Dave Jones, the insurance commissioner in California, issued a statement Friday saying the court ruling this week paves the way for another court to affirm some $91 million in fines against PacifiCare, an insurance company that UnitedHealth Group acquired more than a decade ago. The deal substantially expanded the company's UnitedHealthcare health insurance business, which is now the nation's largest carrier.
But UnitedHealth Group on Friday said it would ask the California Supreme Court to review the matter and reinstate a lower court's decision in favor of the health insurer.
"UnitedHealthcare purchased PacifiCare and imposed cost-cutting measures that destroyed PacifiCare's claims-handling processes," Jones said in a statement. He added: "By any measure, 908,000 violations reflect a general business practice of violating consumer protection laws."
In a statement, UnitedHealth Group said: "This decision is in conflict with statutory and California Supreme Court precedent. If it were to stand, the ruling would harm efforts to keep escalating health care costs in check."
UnitedHealth Group acquired PacifiCare for $9.2 billion in a 2005 deal that was one of the biggest health plan mergers at the time. Two years later, UnitedHealth Group officials acknowledged in a rare public confession that the company had forced new technology and business practices too quickly in new markets such as California, resulting in "physician resentment, network disruptions and operational overload."

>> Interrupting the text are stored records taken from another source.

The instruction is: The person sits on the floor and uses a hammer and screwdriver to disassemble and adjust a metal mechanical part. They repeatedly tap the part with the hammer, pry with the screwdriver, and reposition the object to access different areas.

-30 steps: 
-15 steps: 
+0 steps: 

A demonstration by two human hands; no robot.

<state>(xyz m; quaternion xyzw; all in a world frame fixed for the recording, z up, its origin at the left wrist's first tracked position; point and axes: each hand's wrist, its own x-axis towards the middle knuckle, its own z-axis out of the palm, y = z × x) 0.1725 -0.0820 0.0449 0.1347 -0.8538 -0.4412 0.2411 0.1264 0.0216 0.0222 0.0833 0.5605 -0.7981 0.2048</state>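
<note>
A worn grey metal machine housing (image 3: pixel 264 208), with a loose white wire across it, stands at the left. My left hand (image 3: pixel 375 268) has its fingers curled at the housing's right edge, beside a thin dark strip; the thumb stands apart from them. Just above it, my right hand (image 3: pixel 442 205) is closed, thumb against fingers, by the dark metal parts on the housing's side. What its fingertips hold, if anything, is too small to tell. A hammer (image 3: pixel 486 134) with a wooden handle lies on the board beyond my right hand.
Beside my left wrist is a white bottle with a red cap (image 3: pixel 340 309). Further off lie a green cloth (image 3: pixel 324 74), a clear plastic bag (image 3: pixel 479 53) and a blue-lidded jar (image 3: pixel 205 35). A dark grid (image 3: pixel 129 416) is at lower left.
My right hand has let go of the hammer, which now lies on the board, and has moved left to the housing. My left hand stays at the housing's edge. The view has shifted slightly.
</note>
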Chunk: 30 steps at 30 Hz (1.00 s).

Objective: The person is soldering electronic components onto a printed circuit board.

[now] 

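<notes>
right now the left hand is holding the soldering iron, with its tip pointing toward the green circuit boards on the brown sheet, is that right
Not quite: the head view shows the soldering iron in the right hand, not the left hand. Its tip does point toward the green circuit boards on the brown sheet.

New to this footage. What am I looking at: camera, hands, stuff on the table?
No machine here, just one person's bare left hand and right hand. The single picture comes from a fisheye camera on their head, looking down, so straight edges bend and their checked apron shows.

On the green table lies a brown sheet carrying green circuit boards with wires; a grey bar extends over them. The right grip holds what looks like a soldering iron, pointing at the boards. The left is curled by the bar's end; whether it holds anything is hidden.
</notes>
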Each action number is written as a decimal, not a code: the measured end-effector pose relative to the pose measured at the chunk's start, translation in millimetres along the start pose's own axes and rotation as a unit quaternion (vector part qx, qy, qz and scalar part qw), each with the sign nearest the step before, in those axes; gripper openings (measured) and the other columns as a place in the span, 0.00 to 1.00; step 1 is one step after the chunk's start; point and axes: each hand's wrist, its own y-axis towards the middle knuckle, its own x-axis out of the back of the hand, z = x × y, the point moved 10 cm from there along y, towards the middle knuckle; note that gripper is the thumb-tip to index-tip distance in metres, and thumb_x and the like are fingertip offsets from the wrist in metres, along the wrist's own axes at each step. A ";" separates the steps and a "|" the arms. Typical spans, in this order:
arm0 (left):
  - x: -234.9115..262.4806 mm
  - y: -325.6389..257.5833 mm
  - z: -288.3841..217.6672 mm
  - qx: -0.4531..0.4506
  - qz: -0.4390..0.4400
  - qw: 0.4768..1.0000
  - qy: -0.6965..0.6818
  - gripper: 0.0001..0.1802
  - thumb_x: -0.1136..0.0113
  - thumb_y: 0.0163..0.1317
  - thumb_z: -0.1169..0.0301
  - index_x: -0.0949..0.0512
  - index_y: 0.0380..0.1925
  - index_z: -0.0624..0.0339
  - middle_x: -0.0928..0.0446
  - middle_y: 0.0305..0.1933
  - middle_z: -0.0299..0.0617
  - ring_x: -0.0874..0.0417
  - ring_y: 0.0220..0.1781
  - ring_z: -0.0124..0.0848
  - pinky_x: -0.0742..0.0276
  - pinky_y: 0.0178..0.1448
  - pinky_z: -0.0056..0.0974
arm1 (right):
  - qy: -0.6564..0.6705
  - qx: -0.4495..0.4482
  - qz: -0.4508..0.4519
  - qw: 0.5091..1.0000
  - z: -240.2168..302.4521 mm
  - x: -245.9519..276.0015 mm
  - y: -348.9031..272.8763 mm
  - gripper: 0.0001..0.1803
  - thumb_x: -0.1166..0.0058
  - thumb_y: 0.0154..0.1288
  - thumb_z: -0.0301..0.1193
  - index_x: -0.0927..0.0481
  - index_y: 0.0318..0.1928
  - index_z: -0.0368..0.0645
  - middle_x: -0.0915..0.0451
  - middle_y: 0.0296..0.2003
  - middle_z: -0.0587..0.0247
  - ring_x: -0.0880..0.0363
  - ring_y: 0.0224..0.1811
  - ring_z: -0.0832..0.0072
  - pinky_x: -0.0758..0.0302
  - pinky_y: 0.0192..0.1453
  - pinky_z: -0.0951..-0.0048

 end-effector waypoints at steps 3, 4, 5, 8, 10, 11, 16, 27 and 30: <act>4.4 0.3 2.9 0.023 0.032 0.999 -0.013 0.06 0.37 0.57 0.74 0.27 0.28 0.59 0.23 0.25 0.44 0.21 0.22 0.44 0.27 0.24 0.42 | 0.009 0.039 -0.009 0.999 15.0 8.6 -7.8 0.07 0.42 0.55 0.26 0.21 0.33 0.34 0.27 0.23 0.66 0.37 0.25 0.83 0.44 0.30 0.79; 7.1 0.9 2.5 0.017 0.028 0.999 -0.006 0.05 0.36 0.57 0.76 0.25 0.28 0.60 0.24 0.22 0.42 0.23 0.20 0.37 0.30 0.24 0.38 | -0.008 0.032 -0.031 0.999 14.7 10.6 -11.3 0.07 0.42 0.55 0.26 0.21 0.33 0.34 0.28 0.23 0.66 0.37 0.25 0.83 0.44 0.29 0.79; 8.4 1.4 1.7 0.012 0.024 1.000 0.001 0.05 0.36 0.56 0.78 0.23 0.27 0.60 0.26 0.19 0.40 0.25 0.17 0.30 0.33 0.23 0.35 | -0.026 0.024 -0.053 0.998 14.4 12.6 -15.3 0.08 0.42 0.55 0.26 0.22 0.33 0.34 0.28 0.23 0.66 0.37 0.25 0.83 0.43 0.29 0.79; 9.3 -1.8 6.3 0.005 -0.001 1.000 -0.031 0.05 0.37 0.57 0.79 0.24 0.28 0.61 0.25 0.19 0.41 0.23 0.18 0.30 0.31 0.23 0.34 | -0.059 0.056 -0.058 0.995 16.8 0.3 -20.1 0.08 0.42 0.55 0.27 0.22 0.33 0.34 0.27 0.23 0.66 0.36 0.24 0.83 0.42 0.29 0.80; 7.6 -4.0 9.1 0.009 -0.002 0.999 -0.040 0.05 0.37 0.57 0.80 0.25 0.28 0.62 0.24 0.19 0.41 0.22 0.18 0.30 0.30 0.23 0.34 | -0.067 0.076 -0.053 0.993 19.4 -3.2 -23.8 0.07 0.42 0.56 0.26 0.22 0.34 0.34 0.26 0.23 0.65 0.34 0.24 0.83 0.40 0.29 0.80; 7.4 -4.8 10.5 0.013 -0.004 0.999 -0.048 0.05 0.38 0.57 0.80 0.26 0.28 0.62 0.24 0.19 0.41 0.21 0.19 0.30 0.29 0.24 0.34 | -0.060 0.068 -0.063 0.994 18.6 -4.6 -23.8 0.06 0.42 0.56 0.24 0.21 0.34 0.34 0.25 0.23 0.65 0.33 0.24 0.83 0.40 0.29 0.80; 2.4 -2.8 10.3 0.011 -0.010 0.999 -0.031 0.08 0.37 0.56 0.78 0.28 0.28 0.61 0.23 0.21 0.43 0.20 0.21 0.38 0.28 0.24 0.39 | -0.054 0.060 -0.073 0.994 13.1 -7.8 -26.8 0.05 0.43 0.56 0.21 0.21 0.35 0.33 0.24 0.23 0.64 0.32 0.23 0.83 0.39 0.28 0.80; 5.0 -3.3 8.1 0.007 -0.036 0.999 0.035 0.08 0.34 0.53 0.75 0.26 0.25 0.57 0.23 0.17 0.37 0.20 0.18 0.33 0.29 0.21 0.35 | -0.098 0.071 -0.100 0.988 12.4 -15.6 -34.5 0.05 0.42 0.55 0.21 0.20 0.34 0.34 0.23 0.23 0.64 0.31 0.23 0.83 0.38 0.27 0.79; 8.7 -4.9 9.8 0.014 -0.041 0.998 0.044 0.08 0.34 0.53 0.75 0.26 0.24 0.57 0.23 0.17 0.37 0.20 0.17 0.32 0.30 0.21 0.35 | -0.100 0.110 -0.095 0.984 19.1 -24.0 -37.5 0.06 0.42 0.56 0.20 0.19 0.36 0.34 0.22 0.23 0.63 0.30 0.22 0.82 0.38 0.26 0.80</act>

United pledged to pay claims faster and repair relationships with doctors, and the California Medical Association told the Star Tribune in 2010 that PacifiCare seemed to have cleaned up its problems.
Even so, the California Department of Insurance in 2008 filed an enforcement action against PacifiCare, alleging the insurer engaged in multiple unfair claims settlement practices and other violations of the insurance code. Following a hearing, the insurance commissioner found PacifiCare engaged in over 900,000 acts and practices in violation of the code, and ultimately imposed more than $173 million in penalties.
The penalty was imposed in June 2014, UnitedHealth Group said in a subsequent regulatory filing that also cited an administrative law judge recommendation for a fine of $11.5 million in the case. United filed a lawsuit in July 2014 in the Superior Court of Orange County challenging the commissioner's decision, and the court split the case into two phases.
The ruling this week from the California Court of Appeal involves only the first phase of the legal challenge, which involves $91 million of the overall penalty.
"In the second phase the superior court also reversed $82 million in penalties on other grounds," the California Department of Insurance said in a Friday news release. "An appeal of that decision is pending in the court of appeal, to follow the decision just released."